Playing 'electronic drum sounds' live

joeneau

Member
Hi there,

This is basically a request for help from anyone clued up on the more electronic side of live performances.

In the band that i'm in the process of forming with a few old mates, i'd really like to encorporate some electronic drum sounds into our live gigs...

This is the kid of thing i mean:
http://www.youtube.com/watch?v=KpwXMDI9800 go to 2.36

or

http://www.youtube.com/watch?v=BS8sYmTcM4w go to 2.28


the differnece is that instead of having them on a sampler or some kind of drum machine... I want to play them live. I'm thinking of having some kind of mixer that the mics go through before they get to the mixing desk, where i can preset different sounds or eqs and footswitch i can use at the appropriate sections to change these presets on.

Does anyone know if this is doable, or what gear i could use to do that?

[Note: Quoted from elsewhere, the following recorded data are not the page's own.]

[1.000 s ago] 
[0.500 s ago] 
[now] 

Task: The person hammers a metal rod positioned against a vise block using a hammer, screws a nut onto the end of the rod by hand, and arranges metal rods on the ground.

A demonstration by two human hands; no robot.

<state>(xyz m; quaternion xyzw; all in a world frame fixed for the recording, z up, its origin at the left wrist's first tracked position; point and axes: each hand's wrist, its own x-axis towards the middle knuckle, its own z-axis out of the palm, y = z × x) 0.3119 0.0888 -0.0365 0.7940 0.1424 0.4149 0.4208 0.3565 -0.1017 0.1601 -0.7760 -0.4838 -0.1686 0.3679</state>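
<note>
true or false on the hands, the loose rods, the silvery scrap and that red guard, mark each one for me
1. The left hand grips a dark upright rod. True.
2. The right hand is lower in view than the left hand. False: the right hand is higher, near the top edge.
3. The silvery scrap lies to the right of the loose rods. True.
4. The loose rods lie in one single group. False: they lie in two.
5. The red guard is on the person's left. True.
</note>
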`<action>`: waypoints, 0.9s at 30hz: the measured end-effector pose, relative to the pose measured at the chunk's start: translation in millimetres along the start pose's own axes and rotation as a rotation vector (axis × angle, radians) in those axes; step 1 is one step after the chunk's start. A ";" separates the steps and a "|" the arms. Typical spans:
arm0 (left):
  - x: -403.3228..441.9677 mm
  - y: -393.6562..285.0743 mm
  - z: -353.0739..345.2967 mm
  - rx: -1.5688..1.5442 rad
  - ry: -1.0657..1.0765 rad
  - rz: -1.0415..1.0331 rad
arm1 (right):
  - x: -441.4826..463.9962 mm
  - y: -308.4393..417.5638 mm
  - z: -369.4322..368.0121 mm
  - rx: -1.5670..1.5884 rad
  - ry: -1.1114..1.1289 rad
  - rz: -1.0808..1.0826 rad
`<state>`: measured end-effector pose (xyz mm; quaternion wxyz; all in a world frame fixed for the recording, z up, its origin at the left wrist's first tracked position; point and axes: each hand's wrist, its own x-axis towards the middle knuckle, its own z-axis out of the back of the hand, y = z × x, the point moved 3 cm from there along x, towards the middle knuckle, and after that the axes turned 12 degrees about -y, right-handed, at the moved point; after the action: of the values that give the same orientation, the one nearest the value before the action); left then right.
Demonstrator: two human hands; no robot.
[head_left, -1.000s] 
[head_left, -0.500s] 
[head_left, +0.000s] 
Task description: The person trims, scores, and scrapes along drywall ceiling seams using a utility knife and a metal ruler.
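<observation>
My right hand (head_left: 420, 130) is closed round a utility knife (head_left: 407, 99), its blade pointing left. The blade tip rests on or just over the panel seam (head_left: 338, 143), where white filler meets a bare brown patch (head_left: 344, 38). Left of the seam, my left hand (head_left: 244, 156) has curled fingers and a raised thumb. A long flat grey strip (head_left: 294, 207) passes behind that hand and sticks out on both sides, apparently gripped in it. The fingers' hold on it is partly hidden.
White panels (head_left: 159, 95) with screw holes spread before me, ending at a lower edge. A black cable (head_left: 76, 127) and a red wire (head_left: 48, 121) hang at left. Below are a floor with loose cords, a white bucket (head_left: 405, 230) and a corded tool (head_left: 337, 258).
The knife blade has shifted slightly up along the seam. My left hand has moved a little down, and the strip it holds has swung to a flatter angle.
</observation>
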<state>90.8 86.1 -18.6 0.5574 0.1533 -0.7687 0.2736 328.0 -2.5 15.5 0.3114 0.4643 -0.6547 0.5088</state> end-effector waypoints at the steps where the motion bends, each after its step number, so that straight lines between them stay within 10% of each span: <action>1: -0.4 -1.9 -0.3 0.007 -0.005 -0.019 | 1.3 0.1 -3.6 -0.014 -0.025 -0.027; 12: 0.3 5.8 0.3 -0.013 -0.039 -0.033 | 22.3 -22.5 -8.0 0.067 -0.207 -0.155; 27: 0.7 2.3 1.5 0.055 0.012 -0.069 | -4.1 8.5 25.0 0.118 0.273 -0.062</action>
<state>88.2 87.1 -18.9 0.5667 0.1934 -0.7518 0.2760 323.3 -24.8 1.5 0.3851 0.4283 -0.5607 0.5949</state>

I'm also kinda thing its more than just an eq change for these type of sounds so maybe just a mixer wouldnt be enough?

any help on this would be really appreciated!

thanks

Joe
 
There is a couple of things I use that sound pretty great for electronic sounds. This first is a "Drumbal"...It is basically a small cymbal with a handle placed on a snare drum and it gives you a really great sampled snare sound. For my "Drumbal" I use a 10" A custom splash with a HH clutch for the handle. I also use a auxiliary closed HH stack with a 12" wuhan china as the bottom, and a 10" splash with an inverted bell laying loose in the middle and fore mentioned 10" A custom splash as the top with the HH clutch. So during normal play I can play the aux HH stack normal, and if I want a sampled snare sound I just pull the entire top 10" splash with the clutch off the aux HH rod and then I still have the china/inverted bell splash stack to use. You can get a very wide array of electronic sounds this way...especially if you have 2 snare drums...You can use the "Drumbal" on either snare and they will sound completely different.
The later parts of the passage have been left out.